The Question No One Asks GE

Break-up? It's the one question GE (GE) CEO Jeff Immelt never faces, though it's the only question investors should be asking.

At its present scale, GE may be too big to succeed. When you have $34 billion in sales each quarter, even orders of $14 billion for jet engines at a single Dubai air show won't move the needle. The sales, and revenue, will be spread out over years. So why not break it up, spin out something big, give your investors a chance to rise, or fail, in the market?

Immelt has spent a decade turning GE back into an industrial company, a role it had in the early 20th century, yet its growth and prospects still hinge on its success as a finance company. Its size insulates it from failure but investors also wind up insulated from success.

Take its latest move, a software center in San Ramon on which GE promises to spend $1 billion over the next three years. Seeking Alpha readers are being asked to consider this a big deal, but it is in fact just a recruitment center, and a marketing story. San Ramon will have 400 employees. GE has 5,000 software engineers.

GE's profitability hinges a lot more on whether it can continue avoding taxes than on its double-digit growth rate in emerging markets. It may be a great place to work, but the same can be said for the U.S. government.

Almost every day, it seems, GE signs a supposedly big new deal that will mean almost nothing to shareholders, because in relation to the whole, it has no impact:

  • A smart grid deal for Norcross, GA, deployed as a service.

  • A $200 million investment in an electric car company.

  • A $100 million deal to build a gigantic wind farm in Mongolia.

  • The purchase of a rail software company with sales of $45 million.

  • Even the possibility of buying First Solar (FSLR), the country's largest solar panel maker, for $8 billionis no big deal to shareholders.

Along with all this, of course, GE gets to be a political punching bag for both the right and the left.
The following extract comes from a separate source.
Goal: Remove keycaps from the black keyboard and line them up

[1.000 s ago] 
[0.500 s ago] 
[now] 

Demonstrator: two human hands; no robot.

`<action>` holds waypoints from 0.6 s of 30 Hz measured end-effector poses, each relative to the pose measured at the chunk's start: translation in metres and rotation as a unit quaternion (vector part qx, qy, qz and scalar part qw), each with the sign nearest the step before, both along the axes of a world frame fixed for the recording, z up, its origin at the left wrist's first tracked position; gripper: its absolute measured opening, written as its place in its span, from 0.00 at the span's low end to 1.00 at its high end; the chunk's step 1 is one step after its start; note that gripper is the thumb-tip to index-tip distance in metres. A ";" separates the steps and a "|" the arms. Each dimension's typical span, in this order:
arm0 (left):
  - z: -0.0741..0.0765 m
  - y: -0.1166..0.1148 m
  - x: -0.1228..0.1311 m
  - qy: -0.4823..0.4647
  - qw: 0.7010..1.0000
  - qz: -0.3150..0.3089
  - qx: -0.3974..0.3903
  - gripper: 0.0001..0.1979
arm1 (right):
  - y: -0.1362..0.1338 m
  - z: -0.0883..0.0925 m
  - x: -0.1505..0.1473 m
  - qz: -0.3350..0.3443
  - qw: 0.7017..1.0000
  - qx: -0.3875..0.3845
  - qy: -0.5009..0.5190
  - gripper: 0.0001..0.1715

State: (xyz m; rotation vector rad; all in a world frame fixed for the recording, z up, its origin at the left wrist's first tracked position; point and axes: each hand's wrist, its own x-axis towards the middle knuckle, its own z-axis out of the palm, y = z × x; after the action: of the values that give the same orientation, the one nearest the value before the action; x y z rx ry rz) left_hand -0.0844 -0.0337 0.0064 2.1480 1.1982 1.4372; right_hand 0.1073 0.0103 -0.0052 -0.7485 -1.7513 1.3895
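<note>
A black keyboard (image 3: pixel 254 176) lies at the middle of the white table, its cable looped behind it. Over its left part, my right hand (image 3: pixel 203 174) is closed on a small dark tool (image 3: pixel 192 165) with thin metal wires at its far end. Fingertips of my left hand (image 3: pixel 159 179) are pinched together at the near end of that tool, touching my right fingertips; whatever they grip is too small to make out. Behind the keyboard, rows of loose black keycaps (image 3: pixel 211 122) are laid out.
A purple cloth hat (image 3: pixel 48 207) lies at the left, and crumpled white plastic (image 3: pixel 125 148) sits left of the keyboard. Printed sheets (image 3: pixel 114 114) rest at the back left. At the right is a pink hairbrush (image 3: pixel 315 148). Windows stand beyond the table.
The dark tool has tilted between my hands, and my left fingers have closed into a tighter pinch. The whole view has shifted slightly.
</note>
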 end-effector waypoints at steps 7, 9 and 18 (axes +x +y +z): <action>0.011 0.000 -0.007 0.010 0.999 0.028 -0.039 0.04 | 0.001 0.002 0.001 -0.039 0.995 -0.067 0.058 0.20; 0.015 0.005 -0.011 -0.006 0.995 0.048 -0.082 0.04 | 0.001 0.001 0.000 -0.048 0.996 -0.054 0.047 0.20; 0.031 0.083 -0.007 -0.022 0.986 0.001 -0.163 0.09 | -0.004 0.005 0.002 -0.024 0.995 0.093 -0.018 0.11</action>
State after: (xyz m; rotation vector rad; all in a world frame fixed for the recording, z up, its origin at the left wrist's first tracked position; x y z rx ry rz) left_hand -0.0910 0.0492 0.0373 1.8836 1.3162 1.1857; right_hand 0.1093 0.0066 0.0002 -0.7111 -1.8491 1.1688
This, too, it pretty much ignores as beneath its interest.

So to me there is only one question investors should be asking Jeff Immelt. When will you spin something out? When will you break up GE? Why should we leave money in your stock to die (down 25% over the last 10 years) when all we get is a 3.76% dividend yield we could just as easily get from a municipal bond, maybe tax-free?

At least we can vote out our government overlords. What can we do with those at GE?

Disclosure: I own some GE stock (200 shares), but maybe not for long.